When I’m designing a lesson, one of my go-to tactics is to fight against my own “Curse of Knowledge.” The more familiar we become with a topic, the harder it gets to remember that there are lots of unexpected surprises. We take them for granted and rob lessons of curiosity.

Approach your lesson planning with a beginner’s mind, wondering: if I knew *nothing*, what would be unexpected about this topic?

### So What’s The Twist With Triangles?

I was looking for my next batch of Byrdseed.TV topics, browsing through the math standards (as you do!) when I started focusing on triangles.

What are the unexpected twists, interesting patterns, or chances to allow my students to discover something here?

- I’d always tell my students that a triangles’ angles
*have*to sum up to 180º. But, friends, imagine allowing students to*play*with triangles, building ten different triangles and*then*asking them to sum up the angles. - Imagine challenging students to create a triangle with a right angle. Then, challenge them to create a triangle with
*two*right angles!
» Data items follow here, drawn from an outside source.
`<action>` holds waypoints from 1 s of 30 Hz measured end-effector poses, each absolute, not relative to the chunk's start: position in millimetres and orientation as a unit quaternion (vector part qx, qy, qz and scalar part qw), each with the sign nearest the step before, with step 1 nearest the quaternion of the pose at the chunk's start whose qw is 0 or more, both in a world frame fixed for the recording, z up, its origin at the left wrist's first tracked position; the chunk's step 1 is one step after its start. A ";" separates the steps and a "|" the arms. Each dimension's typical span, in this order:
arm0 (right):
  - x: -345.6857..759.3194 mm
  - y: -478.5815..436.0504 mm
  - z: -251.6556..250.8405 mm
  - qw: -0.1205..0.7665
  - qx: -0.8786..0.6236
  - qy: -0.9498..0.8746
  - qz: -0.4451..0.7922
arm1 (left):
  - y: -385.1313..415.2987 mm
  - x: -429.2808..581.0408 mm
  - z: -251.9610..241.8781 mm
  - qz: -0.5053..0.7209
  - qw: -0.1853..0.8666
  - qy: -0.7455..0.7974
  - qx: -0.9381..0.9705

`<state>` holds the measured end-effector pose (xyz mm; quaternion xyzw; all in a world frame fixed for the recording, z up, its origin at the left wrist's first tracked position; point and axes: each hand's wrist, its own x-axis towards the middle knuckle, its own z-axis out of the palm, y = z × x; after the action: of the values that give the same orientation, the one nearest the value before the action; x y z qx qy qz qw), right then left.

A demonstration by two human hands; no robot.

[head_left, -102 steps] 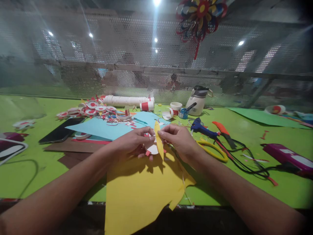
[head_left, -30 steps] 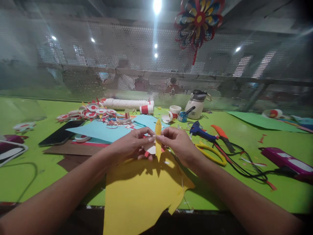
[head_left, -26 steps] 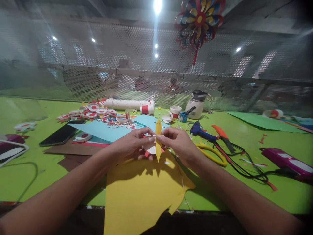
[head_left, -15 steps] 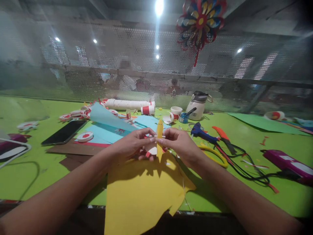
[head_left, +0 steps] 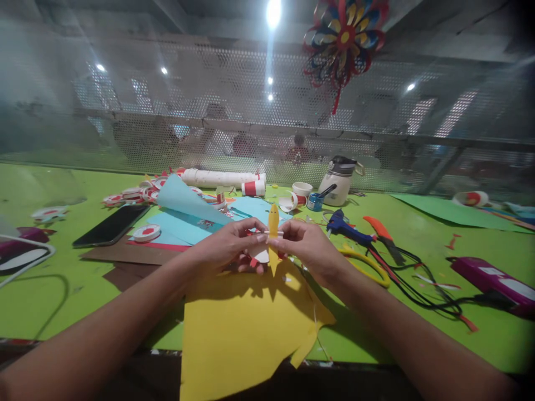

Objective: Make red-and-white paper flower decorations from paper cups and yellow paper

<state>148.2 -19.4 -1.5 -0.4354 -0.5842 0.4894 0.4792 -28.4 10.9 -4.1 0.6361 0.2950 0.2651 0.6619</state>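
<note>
Between my two hands stands a narrow yellow paper cutout point(head_left: 273, 218) with small dark marks near its rounded top and a pointed lower end. A thin pale strip crosses its middle. My left hand point(head_left: 234, 245) is closed, thumb and fingers pinching the cutout's left side around the strip. Under its fingers shows a white and red cup piece point(head_left: 261, 255), partly hidden. On the other side, my right hand point(head_left: 307, 245) pinches the cutout with thumb and index finger. Below both hands lies a torn-edged yellow paper sheet point(head_left: 234, 328), hanging over the table's front edge.
A phone point(head_left: 111, 225), brown card point(head_left: 121, 253) and blue paper point(head_left: 179, 203) lie left. On the right are yellow-handled scissors point(head_left: 368, 267), a blue glue gun point(head_left: 349, 228), an orange cutter point(head_left: 378, 231) and black cords. A flask point(head_left: 336, 184) and paper cups point(head_left: 253, 188) stand behind.
The whole view has shifted very slightly. Both hands keep the same hold on the yellow cutout, and the pale strip across it looks a little tilted or turned.
</note>
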 end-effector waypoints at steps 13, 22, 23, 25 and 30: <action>156.7 -12.5 -6.8 0.494 -0.373 -0.579 0.530 | 10.0 -34.1 -0.4 0.271 0.710 0.264 0.593; 155.9 -14.8 0.1 0.528 -0.375 -0.559 0.518 | 9.4 -37.3 2.8 0.262 0.713 0.237 0.606; 156.0 -15.2 1.4 0.531 -0.373 -0.552 0.524 | 9.5 -37.4 2.6 0.266 0.704 0.243 0.612; 156.1 -16.5 3.6 0.528 -0.368 -0.541 0.541 | 9.6 -36.9 2.1 0.278 0.684 0.266 0.619; 154.0 -20.9 3.9 0.486 -0.387 -0.550 0.558 | 10.8 -33.9 -0.9 0.292 0.657 0.293 0.630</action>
<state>154.0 -20.9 3.9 -0.3867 -0.5498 0.5583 0.4862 -33.9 10.8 -0.9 0.6298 0.2934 0.2917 0.6574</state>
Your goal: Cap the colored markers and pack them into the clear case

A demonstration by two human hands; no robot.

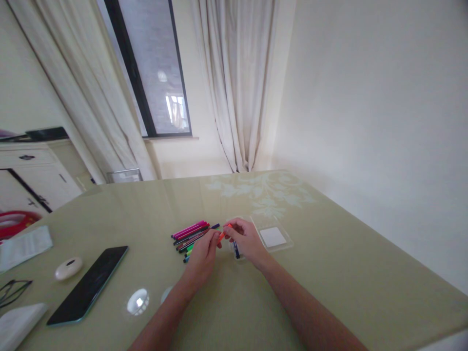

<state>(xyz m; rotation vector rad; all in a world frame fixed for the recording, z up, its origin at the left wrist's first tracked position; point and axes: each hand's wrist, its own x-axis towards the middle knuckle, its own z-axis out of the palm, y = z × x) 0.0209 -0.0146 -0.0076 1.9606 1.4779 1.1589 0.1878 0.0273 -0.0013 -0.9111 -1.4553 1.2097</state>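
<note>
Both my hands meet over the table around an orange felt-tip pen (224, 234). My left hand (205, 251) pinches its lower end, and the fingers of my right hand (245, 238) close on its upper end. Just left of my left hand lies a row of felt-tip pens (190, 231) in pink, black, brown and green, partly covered by that hand. Under my right hand sits a clear plastic case (239, 259) with a dark blue pen (236, 250) inside. Its transparent lid (287, 242), bearing a white label, lies folded open to the right.
On the left of the green table (329, 273) are a smartphone (89, 285), a small white oval case (68, 268), glasses (14, 292), a white box (22, 324) and a pale cloth or packet (25, 246). A wall borders the table on the right.
</note>
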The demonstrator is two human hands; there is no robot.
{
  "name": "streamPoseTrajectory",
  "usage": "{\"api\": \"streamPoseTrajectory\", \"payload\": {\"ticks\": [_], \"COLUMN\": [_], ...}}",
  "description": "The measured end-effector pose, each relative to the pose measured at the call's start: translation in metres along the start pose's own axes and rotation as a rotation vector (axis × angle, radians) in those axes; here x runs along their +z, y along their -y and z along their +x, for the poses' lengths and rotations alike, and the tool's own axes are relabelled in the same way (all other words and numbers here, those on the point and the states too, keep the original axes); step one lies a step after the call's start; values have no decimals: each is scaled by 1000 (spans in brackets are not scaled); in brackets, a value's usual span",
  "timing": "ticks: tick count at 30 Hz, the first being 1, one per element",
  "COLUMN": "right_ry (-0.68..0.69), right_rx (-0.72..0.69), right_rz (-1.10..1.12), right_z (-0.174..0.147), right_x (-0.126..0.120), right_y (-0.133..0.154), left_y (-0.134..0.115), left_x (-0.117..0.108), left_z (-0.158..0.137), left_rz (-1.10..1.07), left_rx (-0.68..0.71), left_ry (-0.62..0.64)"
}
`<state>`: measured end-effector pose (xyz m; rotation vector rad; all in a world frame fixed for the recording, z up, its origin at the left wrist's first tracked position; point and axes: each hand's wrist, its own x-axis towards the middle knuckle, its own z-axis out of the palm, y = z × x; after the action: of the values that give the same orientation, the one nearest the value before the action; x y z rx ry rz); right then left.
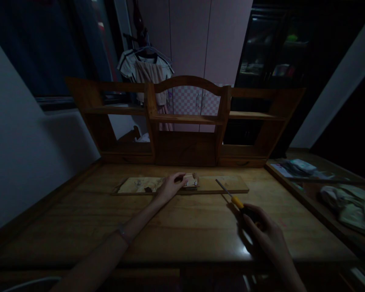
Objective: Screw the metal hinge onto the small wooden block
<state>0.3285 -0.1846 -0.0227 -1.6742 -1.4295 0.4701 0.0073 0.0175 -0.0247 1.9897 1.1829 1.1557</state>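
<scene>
The left hand (pixel 169 187) rested with fingers closed on a small wooden block with a metal fitting (pixel 191 180) lying on the long flat wooden board (pixel 228 184) across the table (pixel 182 227), while the right hand (pixel 263 231) gripped the yellow-and-black-handled screwdriver (pixel 235 199), its tip not yet at the fitting.

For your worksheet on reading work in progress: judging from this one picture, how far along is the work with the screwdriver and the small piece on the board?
Done: the board lies flat on the desk, with a small wooden piece with a metal fitting on it. In hand: the left hand steadies that piece; the right hand grips the screwdriver, tip resting near the board. Left: the tip has not reached the fitting.
</scene>
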Motion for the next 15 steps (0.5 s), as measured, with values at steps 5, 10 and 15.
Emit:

As they realize it cannot be done, discuss! - Pose the question: what’s the
*largest*angle you can create inside of a triangle? - What happens when we make one of the triangle’s angles very small? What happens to the other angles?
- What if we make one angle very very large? What happens to the other angles?
- You could also extend these wonderings to side lengths. When we make an angle big, what does it do to the triangles’ sides?

### Build Around Unexpected Patterns

The angles inside of a triangle may not seem inherently interesting. The fact that the angles must sum up to 180º may seem like a dull fact we have to just tell kids. But, if we approach this topic purposefully looking for surprises, there are lots of interesting discoveries that we can set up for our students.

This tactic is the idea behind inductive learning: human brains are *really* good at pattern recognition. Lessons that build on patterns are naturally in line with the human brain, which means better learning and more dopamine! And **I guarantee** you that when students *discover* these properties, they’ll remember them far better than if you just told them.

All of this triangle thinking eventually turned into this lesson over at Byrdseed.TV.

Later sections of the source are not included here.